I think that, like most things, it comes down to balance. Recognize and appreciate beauty, but don't worship it. Don't allow it to infiltrate every opinion you have of yourself or the world around you. Don't allow the pursuit of aesthetic perfection to block your appreciation of the beauties in imperfection. Acknowledge that our notions of what is beautiful can be fickle. Look at cultures the world over. Look at fashion. Look at my hair circa 1992 (and then remember that I was 11 and have mercy on me).
Because beauty is important. But it shouldn't be everything.
9 comments:
I totally agree Looks and beauty aren't everything. However, if one is truly not beautiful on the inside it shows through to the outside. And all the make-up and fashion in the world can't cover that up.
Amen Sista! The more I sag (some parts already did sag), the more I enjoy my life.
(one vain side note** Bug told Bud tonight that he had to leave her room while she got her pjs on because her "boobies are starting to get longer!" Why longer? Why not bigger? Niether is true...but does she think they grow down because my do?)
Did Dr. Oz talk at all about inner beauty? Did they talk at all about how ugliness on the inside can make you ugly on the outside?
i love this post! i'm conflicted by beauty. i'm always trying to figure out why i think things are beautiful.
i'm obsessed with lines, and colors and textures and looking at faces.
what makes people beautiful.
anyways, i'm slightly obsessed. i think beauty is kind of a burden for women. either being gorgeous, or not being gorgeous. both has its weight.
Yeah buddy. I used to look exactly like Brad Pitt. I'm not sure what happened, but one day I look in the mirror and all I see is a Salvador Dali impression of the old Brad Pitt-Me: all bloated and stretched and confused!?! I'm coming to terms with the fact that I'm not the eye-pleasing chick magnet that I once was on the outside, but it's interesting to me to realize how much impact that fact really has on the rest of me.

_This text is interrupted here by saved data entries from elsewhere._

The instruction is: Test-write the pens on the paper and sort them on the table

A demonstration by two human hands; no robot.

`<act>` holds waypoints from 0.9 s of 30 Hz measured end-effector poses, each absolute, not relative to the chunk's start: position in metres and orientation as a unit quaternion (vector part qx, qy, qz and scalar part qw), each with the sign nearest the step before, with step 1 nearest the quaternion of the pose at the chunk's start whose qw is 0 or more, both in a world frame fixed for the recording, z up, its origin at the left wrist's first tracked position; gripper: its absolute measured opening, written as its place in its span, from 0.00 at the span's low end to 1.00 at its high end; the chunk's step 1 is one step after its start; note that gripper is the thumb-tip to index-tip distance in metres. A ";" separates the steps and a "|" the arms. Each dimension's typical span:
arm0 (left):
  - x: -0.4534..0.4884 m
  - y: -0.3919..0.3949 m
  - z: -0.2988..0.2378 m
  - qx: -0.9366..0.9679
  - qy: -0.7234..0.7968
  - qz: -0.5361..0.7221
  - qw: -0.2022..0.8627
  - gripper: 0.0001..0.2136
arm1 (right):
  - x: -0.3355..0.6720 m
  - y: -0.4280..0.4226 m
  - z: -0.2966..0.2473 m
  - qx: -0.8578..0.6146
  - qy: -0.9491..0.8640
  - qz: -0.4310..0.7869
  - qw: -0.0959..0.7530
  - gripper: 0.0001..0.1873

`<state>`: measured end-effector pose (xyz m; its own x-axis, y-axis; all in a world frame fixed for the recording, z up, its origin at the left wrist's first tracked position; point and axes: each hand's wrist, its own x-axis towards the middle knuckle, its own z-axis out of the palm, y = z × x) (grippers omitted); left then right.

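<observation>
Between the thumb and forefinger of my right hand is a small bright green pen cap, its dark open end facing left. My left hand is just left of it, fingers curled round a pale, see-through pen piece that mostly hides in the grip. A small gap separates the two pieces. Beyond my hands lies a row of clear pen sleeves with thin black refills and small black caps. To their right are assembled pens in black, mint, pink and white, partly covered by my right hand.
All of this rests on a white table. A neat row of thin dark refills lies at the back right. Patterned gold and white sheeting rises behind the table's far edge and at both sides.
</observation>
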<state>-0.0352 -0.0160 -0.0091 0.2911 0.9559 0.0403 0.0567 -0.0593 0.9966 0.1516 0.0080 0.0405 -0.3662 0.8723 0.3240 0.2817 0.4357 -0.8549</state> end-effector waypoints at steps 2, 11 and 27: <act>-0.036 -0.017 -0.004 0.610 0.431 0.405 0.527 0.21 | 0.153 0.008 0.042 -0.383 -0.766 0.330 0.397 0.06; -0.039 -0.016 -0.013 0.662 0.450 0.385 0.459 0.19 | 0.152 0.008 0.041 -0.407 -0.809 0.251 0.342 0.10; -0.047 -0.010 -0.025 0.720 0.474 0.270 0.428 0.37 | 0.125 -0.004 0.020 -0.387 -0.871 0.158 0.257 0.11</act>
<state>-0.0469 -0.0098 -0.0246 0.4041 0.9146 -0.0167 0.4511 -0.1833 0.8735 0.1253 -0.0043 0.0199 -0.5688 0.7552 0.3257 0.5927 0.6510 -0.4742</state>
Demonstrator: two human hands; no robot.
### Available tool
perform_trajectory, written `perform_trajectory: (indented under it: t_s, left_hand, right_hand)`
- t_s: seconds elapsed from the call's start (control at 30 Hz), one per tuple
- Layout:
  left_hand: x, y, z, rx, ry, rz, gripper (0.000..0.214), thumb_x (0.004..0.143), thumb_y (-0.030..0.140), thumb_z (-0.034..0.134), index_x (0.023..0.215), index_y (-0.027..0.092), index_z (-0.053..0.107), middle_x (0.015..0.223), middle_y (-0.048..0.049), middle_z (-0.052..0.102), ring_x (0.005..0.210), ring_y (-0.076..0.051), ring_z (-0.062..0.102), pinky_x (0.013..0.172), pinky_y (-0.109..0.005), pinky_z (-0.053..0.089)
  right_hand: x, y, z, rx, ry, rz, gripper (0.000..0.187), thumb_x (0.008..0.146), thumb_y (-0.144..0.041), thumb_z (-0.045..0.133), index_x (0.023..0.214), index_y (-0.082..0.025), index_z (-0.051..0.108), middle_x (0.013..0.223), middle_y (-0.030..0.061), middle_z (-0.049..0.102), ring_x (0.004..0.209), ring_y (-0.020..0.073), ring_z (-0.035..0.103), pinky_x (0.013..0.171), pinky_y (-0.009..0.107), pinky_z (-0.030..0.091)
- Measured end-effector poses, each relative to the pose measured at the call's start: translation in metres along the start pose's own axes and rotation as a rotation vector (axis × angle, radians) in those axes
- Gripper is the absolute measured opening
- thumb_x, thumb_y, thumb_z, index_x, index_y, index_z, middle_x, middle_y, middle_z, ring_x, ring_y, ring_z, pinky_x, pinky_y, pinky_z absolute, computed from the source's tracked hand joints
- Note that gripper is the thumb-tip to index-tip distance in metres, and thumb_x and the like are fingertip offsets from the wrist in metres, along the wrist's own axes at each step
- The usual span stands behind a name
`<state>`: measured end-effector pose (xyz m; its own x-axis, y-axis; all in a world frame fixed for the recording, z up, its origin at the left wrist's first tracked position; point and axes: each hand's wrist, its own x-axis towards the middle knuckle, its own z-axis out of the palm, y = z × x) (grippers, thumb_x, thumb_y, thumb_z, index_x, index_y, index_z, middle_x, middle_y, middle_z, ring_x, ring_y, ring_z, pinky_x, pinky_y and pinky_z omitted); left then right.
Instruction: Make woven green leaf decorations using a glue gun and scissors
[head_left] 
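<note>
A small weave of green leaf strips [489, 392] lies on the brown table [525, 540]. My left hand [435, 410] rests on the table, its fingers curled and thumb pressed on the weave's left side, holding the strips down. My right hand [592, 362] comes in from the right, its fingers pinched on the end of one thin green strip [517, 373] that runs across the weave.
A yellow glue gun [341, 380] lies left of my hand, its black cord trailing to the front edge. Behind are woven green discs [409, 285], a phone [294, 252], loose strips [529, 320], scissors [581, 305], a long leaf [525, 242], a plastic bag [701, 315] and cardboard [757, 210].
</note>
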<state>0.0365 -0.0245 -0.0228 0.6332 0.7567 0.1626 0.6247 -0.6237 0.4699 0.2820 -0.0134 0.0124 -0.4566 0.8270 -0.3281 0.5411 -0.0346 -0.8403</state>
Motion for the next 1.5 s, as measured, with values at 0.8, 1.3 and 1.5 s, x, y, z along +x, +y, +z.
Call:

Beauty is an interesting things for sure. I often wonder why is some ways it is subjective? I also get a little irritated by the measure of beauty hollywood and the media has perpetuated.
I notice beautiful things. I like nice looking clean and simple designs. When it comes to people I can't help but measure the beauty I know of (or lack thereof) on the inside much more, which I think most would agree. But even people I don't know, total strangers, something in me some how is attracted to something more than what they look like on the outside? Am I making sense?
I probably would have done better to just say Amen! :)
oh more thing, that niece of yours is SO FUNNY! I had to giggle at Wemdu Pea's comment. Already demanding her brother stay away since her boobies are growing "longer". hehehehe
I TOTALLY AGREE, BECAUSE WELL I AIN'T THE BEAUTY EITHER.
I MEAN OTHER PEOPLE DO, BUT NOT YET DO I THINK I AM, WELL KINDA. I ALSO WOULD LIKE TO QUOTE WEMDU, AMEN SISTA!
I THINK THAT I AM HITTING THAT STAGE IN YOUR TEENAGE YEARS WERE YOU THINK ALOT ABOUT YOUR APPEARANCE. WELL I DON'T GO ALL OUT WITH CLOTHS, SHOES, ALTHOUGH I DO LOVE SHOES AND CUTE CLOTHS BUT I'M NOT A BIT LIKE THE PLASTIC BARBIES!
I MEAN TODAY I WAS SO TIRED THAT I JUST THREW ON A T-SHIRT, JEANS, AND PUT MY HAIR DOWN (BUT MY HAIR LOOKS PRETTY GOOD DOWN).
I DON'T EVEN WEAR MAKE-UP YET, ALTHOUGH MY FRIENDS DO. I THINK IT IS A HASSEL! SO I DON'T REALLY CARE ABOUT BEAUTY SO MUCH.
I THINK THOSE FEW YEARS WITH THE POLY'S IN HAWAII REALLY AFFECTED ME. WE COULD GET AWAY WITH BBALL SHORTS AND A BAGGY TEE AT SCHOOL. HERE WHERE I LIVE I SEE GIRLS GO ALL OUT.
ANYWAY THAT'S MY OPINION ON BEAUTY. I SHOULD PUT IT ON MY BLOG DON'T YA THINK? WELL MAYBE LATER, MY MOTHER IS CALLING!!
LATER SISTA!
I like this post because two members of my immediate family have done body enhancing surgeries, and I just wish they loved their bodies. I may be floppy rather than perky, but I love myself just the way I am, inside and out (most days).
Preach on sistah! And I do mean sister.